ID :
197184
Tue, 07/26/2011 - 07:21
Auther :

Senior N. Korean diplomat heads to U.S. for rare talks


SEOUL, July 26 (Yonhap) -- A senior North Korean diplomat headed to the United States on Tuesday for rare talks with U.S. officials, a diplomatic source in Seoul said, amid cautious hopes for the resumption of stalled six-party talks on ending the North's nuclear programs.
Kim Kye-gwan, the North's first vice foreign minister and one of the key strategists in Pyongyang's nuclear talks with Washington, left Beijing on Tuesday morning and was due to arrive in New York for meetings with U.S. diplomats, the source said on the condition of anonymity.

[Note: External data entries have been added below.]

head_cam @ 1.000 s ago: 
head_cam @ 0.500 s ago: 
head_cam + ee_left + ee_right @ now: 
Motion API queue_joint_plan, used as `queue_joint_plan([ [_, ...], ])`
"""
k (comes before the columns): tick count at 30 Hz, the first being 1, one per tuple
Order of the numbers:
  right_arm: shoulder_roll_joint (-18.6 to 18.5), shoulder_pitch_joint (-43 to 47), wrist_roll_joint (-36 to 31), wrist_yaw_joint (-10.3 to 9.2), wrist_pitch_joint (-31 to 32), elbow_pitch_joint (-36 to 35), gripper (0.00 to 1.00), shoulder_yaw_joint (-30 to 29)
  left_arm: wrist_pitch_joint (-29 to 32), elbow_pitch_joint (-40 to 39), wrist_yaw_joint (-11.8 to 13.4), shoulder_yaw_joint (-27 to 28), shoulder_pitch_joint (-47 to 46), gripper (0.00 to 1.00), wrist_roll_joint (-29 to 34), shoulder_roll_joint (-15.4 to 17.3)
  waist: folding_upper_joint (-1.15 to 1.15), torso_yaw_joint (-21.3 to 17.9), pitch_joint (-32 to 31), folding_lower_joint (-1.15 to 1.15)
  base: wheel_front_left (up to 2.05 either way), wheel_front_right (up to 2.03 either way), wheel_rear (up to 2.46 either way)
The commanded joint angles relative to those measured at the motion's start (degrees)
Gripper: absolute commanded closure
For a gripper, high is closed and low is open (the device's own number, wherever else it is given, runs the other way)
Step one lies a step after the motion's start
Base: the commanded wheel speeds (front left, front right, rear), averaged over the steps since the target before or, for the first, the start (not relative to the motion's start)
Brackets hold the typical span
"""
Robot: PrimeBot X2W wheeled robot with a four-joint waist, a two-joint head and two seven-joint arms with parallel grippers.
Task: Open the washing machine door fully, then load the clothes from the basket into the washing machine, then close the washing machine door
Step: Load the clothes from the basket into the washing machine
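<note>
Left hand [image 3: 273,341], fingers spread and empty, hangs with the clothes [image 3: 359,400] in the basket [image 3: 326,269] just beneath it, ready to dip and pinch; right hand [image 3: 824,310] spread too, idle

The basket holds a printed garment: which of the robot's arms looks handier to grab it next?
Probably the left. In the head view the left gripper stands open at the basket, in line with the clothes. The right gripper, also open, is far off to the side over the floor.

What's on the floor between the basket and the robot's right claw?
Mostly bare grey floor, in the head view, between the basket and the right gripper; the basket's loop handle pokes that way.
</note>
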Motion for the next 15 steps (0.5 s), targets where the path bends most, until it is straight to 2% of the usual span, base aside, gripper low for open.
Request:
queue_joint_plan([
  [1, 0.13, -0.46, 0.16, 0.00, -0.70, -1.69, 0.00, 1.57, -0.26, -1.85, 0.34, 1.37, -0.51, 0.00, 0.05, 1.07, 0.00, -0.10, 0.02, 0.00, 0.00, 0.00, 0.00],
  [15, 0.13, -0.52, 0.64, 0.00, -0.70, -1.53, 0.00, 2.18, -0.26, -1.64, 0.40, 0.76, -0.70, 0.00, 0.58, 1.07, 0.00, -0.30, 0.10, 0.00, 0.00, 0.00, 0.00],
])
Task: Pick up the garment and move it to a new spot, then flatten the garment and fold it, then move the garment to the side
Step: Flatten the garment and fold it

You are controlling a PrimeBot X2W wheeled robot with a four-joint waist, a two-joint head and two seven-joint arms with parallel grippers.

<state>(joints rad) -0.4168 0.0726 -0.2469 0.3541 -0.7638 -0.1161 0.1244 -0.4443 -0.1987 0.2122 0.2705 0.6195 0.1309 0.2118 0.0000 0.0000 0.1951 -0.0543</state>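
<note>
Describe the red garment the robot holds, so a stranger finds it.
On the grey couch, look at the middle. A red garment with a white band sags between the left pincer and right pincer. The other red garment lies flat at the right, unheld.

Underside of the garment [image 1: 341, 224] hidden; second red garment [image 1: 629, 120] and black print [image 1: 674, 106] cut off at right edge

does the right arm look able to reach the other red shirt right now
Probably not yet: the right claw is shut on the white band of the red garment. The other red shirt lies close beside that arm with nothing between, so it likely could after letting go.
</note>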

Kim was scheduled to meet with Stephen Bosworth, Washington's top envoy on North Korea, during his visit, according to the source.
The U.S. visit was his first since March 2007 and his meeting with Bosworth is also his first since December 2009, when the senior U.S. diplomat visited Pyongyang.
Kim's visit to the U.S. comes days after the nuclear envoys of South Korea and North Korea met on the sidelines of an Asian security conference in Bali last week and agreed to make joint efforts to swiftly resume the six-party talks.
The surprise meeting between Wi Sung-lac of South Korea and his newly appointed North Korean counterpart, Ri Yong-ho, provided a ray of hope for the future of the deadlocked six-party talks that also involve the U.S., China, Japan and Russia.
Efforts to reopen the six-party talks, dormant since December 2008, have been complicated by the North's deadly military attacks on the South last year and its self-confessed uranium enrichment program.
The inter-Korean dialogue in Bali was the fulfillment of the first of a three-stage approach being promoted by South Korea and its allies to reopen the six-party forum. The approach also calls for a direct U.S.-North Korea dialogue.
U.S. Secretary of State Hillary Clinton said Sunday that the North's first vice foreign minister Kim would visit New York this week for "exploratory talks" on potential resumption of stalled six-party negotiations.